La rencontre était bien entamée. Pour la troisième fois, le gardien turc fut sauvé par la barre: le ballon s’écrasa dessus. Boum! Le commentateur néerlandais prononça alors cette phrase: «Dis donc, les Turcs, il leur manque leur meilleur joueur, Arda Turan, mais ils n’ont pas oublié d’amener un ange avec eux.»Le bonhomme – allez, on va le nommer Hans – faisait allusion à une sorte de dicton local. Quand on a de la chance, on a un ange avec soi. Tout cela n’a aucune importance, bien entendu, c’est juste du remplissage, ces bavards professionnels sont payés pour ça – imaginez un commentateur qui se tairait pendant quatre-vingt-dix minutes… (Au fond, ce serait peut-être l’idéal, mais passons.)
Donc, une phrase prononcée distraitement: «… ils n’ont pas oublié d’amener un ange avec eux…» Sauf qu’il se passe alors quelque chose de curieux. Hans semble pris d’un scrupule. Et, oubliant le match, il se lance dans une digression hésitante.
«J’ai peut-être tort de parler d’ange… Je n’aurais pas dû… Ce sont des Turcs… Ils ont ça, les mahométans? Ils croient aux anges? J’ai peut-être fait une gaffe… Les anges, ils ne connaissent probablement pas…»

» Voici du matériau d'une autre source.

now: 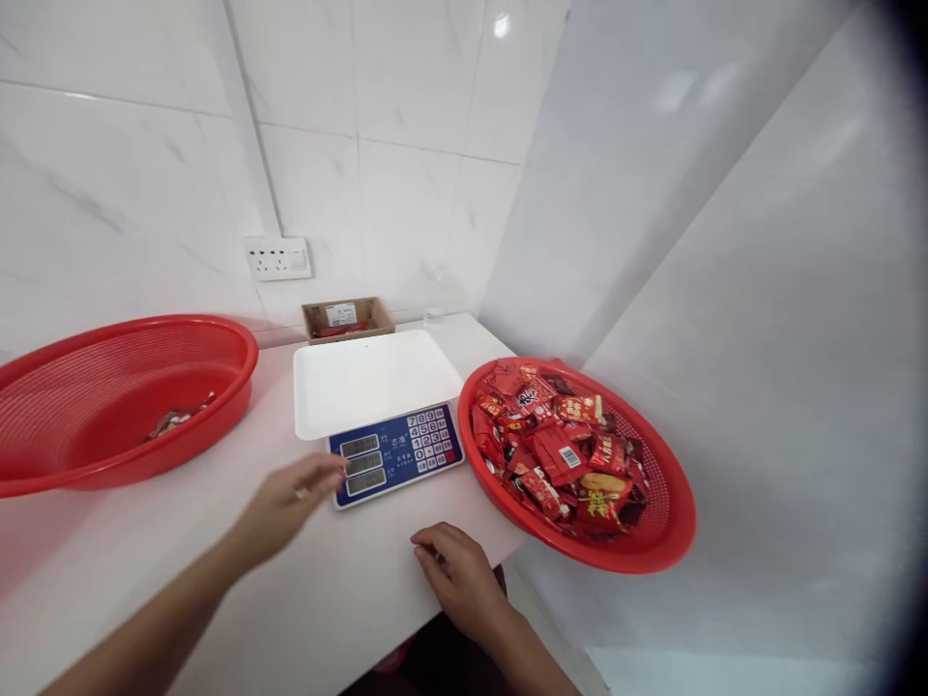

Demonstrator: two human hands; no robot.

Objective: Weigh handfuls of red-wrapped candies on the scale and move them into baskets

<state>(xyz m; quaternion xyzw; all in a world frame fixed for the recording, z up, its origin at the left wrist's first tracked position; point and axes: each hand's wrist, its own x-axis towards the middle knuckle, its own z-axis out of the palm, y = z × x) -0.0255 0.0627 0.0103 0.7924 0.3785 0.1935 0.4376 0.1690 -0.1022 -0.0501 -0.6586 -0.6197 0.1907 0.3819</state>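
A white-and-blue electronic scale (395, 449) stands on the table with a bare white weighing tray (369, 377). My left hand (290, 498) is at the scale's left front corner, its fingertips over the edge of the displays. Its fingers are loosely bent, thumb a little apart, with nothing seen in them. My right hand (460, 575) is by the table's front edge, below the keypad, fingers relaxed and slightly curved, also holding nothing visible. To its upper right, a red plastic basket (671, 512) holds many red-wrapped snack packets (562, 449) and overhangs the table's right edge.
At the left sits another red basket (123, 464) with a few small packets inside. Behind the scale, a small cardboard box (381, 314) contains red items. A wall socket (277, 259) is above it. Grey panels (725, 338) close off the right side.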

Soyons clair: tout cela n’était pas méchant du tout, c’était dit sur un ton un peu contrit, comme si Hans ne voulait vexer personne. Mais moi, je ne savais pas ce qui m’attristait le plus. L’ignorance abyssale de Hans? L’intrusion soudaine de la transcendance divine entre deux shoots et trois coups de tête? La réalisation que nous étions vraiment entrés dans ce 21e siècle dont Malraux avait prédit qu’il serait religieux? Déjà que je ne supporte pas ces footballeurs superstitieux qui, lorsqu’ils marquent un but, s’empressent de lever le doigt au ciel pour remercier Dieu – les crétins! comme si l’Absolu pouvait s’intéresser au foot, comme s’il décidait soudain que le Honduras devait battre l’Albanie, comme ça, sans raison particulière. Et maintenant Hans, simple commentateur, qui disserte des anges au lieu de nous expliquer la tactique des Croates…
Est-ce qu’on pourrait un peu nous laisser tranquilles avec ces histoires de croyances différentes, de choc des civilisations, de «mon Dieu contre ton Dieu» ? Est-ce qu’on pourra, un jour, regarder un match de foot sans être ramené de force aux subtilités de la théologie? Si au moins c’était de grands penseurs, des Ibn Rochd ou des Kant, qui s’arrogeaient le droit de nous en parler. Mais non, c’est Hans, qui doit avoir un certificat d’études ou un diplôme de garçon-coiffeur, c’est Hans, ce sont des milliers de Hans qui nous cassent les pieds avec des choses qu’ils ne connaissent pas et qu’ils ne comprennent pas… Le 21e siècle n’est pas religieux, il est médiocre.